Instead of doing manual bilinear (4 samples) for each tap (total
16 texture fetches for 3x3, 64 fetches for 5x5), fetch the (N+1)x(N+1)
raw texels and interpolate with a bilinearly shifted filter kernel.
For 5x5 blur, this is 36 texture samples instead of 64.
Analyzing the shader with Mali Offline Compiler for Mali-G76 arch:
- Work registers: 64 -> 32
- Uniform registers: unchanged 10
- Total cycles, arithmetic: 26.2 -> 5.97
- Total cycles, load/store: 0.0 -> 4.0
- Total cycles, texture: 44.0 -> 5.0
1st time initialization of the shader (Win10, RTX 3080Ti): 51.3ms
(main branch: 274.4ms)
Always fetch the 4 corners for a bilinear sample, and then set their
values to zero if they are outside the glyph bounds.

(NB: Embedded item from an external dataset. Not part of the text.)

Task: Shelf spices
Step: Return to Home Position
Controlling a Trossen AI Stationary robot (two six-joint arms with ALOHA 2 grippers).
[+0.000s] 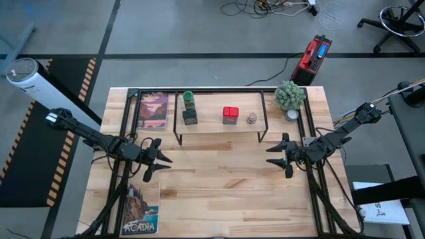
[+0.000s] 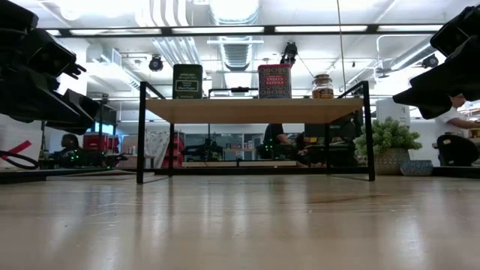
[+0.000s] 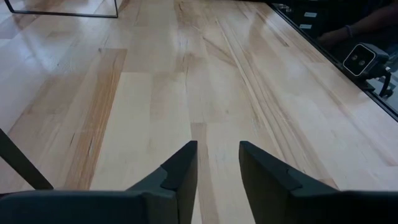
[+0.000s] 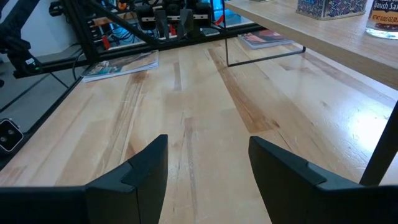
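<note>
The shelf (image 1: pixel 219 127) stands at the table's far middle, on thin black legs. On its board stand four spices: a green-capped jar (image 1: pixel 188 97), a squat dark jar (image 1: pixel 190 117), a red square tin (image 1: pixel 230 115) and a tiny tan round jar (image 1: pixel 252 119). In the low view the red tin (image 2: pixel 274 81) and the tan jar (image 2: pixel 322 86) stand on the board (image 2: pixel 255 111). My left gripper (image 1: pixel 158 160) is open and empty above the table, near and left of the shelf. My right gripper (image 1: pixel 275 154) is open and empty, near and right of it.
A green potted plant (image 1: pixel 290 95) and a small white dish (image 1: pixel 293 114) stand right of the shelf. One magazine (image 1: pixel 153 109) lies left of the shelf, another (image 1: pixel 141 209) at the near left corner. Bare tabletop (image 1: pixel 219 192) lies between the grippers and the near edge.
</note>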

Analyzing the shader with Mali Offline Compiler for Mali-G76 arch:
- Stack spilling: 644 bytes -> none!
- Work registers: unchanged 64
- Uniform registers: 10 -> 18
- Total cycles, arithmetic: 31.8 -> 26.2
- Total cycles, load/store: 114.0 -> 0.0
- Total cycles, texture: 44.0 -> 42.0
Fold various divisions/multiplications etc.

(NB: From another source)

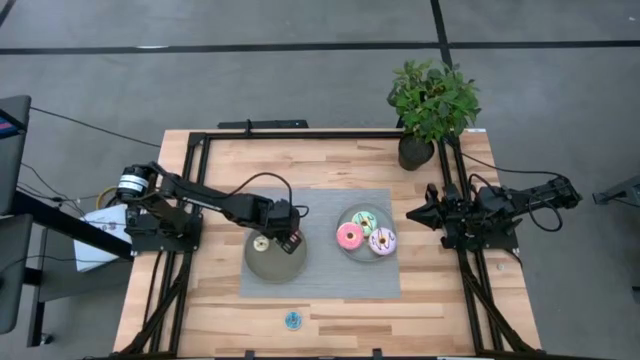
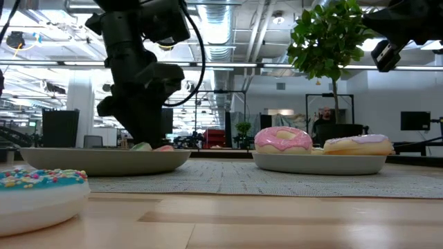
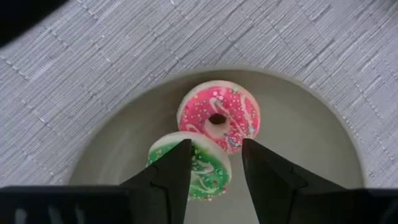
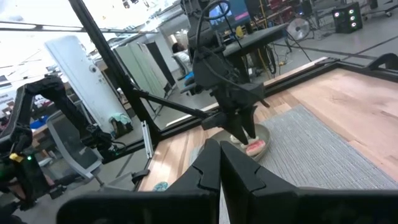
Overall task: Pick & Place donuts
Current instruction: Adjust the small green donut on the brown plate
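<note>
My left gripper (image 1: 288, 240) hangs open, fingers pointing down, over the left grey-green plate (image 1: 262, 268). In the left wrist view its fingers (image 3: 216, 146) stand over a tiny green donut (image 3: 202, 171), which lies on the plate with its edge against a tiny red donut (image 3: 217, 117). A tiny cream donut (image 1: 261, 243) lies on the same plate. The right plate (image 1: 366, 257) holds the pink (image 1: 350, 236), green-white (image 1: 365, 219) and white-purple (image 1: 382, 241) donuts. A tiny blue donut (image 1: 291, 320) sits on the bare wood near the near edge. My right gripper (image 1: 410, 213) waits shut, right of that plate. My left gripper comes at the green donut (image 3: 208, 174) from above. One finger (image 3: 174, 168) covers the donut's edge, while the other finger (image 3: 261, 168) stands clear of it. Whether the covering finger touches the donut, I cannot tell.
A grey woven mat (image 1: 320, 280) lies under both plates. A potted plant (image 1: 432, 100) stands at the table's far right corner. Black frame rails run along the left, right and far sides. In the low view the blue donut (image 2: 34, 190) sits close in front.
</note>
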Robot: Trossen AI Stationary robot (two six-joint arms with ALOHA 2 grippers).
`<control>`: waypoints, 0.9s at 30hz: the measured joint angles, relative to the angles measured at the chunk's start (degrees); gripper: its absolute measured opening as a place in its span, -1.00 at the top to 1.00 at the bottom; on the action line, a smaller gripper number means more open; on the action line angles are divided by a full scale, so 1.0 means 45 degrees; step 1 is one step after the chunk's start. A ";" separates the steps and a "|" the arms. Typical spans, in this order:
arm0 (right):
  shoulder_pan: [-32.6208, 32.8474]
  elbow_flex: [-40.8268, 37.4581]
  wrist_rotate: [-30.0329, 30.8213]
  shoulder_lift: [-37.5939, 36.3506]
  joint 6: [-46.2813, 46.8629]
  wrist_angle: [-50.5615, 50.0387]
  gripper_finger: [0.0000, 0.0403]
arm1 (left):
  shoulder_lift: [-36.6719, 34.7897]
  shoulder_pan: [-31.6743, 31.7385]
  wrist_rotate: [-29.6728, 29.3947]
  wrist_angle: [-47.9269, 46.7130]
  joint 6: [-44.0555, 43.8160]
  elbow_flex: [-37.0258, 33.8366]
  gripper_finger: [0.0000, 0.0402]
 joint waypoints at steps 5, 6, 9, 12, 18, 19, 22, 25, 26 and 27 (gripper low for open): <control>0.0000 0.0000 0.0021 0.0000 -0.0005 0.0000 1.00 | -0.0119 -0.0003 0.0084 -0.0010 -0.0198 0.0003 0.33; 0.0000 0.0000 0.0026 0.0000 -0.0005 0.0000 1.00 | -0.0119 -0.0009 0.0087 -0.0052 -0.0246 0.0035 0.33; 0.0000 0.0000 0.0036 0.0000 -0.0005 0.0000 1.00 | -0.0112 -0.0010 0.0115 -0.0464 -0.0213 0.0287 0.33; 0.0000 0.0000 0.0094 0.0000 -0.0005 -0.0005 1.00 | -0.0112 -0.0010 0.0116 -0.0602 -0.0057 0.0374 0.33; 0.0000 0.0000 0.0639 0.0000 -0.0015 -0.0010 1.00 | -0.0112 -0.0010 0.0104 -0.1526 0.0104 0.0384 0.33; 0.0000 0.0000 0.0653 0.0000 -0.0010 -0.0010 1.00 | -0.0112 -0.0010 0.0102 -0.1651 0.0113 0.0384 0.33; 0.0000 0.0000 0.0658 0.0000 -0.0013 -0.0015 1.00 | -0.0112 -0.0010 0.0102 -0.1735 0.0121 0.0384 0.33; 0.0000 0.0000 0.0667 0.0000 -0.0015 -0.0011 1.00 | -0.0112 -0.0010 0.0100 -0.1713 0.0123 0.0384 0.33; 0.0000 0.0000 0.0672 0.0000 -0.0015 -0.0010 1.00 | -0.0112 -0.0010 0.0092 -0.1715 0.0129 0.0384 0.33; 0.0000 0.0000 0.0672 0.0000 -0.0015 -0.0012 1.00 | -0.0112 -0.0010 0.0070 -0.1710 0.0165 0.0384 0.33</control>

Analyzing the shader with Mali Offline Compiler for Mali-G76 arch:
- Stack spilling: 692 -> 644 bytes
- Total cycles, arithmetic: 33.2 -> 31.8
- Total cycles, load/store: 119.0 -> 114.0
- Total cycles, texture: unchanged 44.0
Avoid very costly integer division/modulo as well as two texelFetch
calls separated by a branch. We know that font texture width
is power of two, so we can replace division/modulo with a shift
and a mask, that is set from the calling code via glyph_tex_size
uniform.
Analyzing the shader with Mali Offline Compiler for Mali-G76 arch:
- Stack spilling: 724 -> 692 bytes
- Total cycles, arithmetic: 119.5 -> 33.2
- Total cycles, load/store: 161.0 -> 119.0
- Total cycles, texture: 88.0 -> 44.0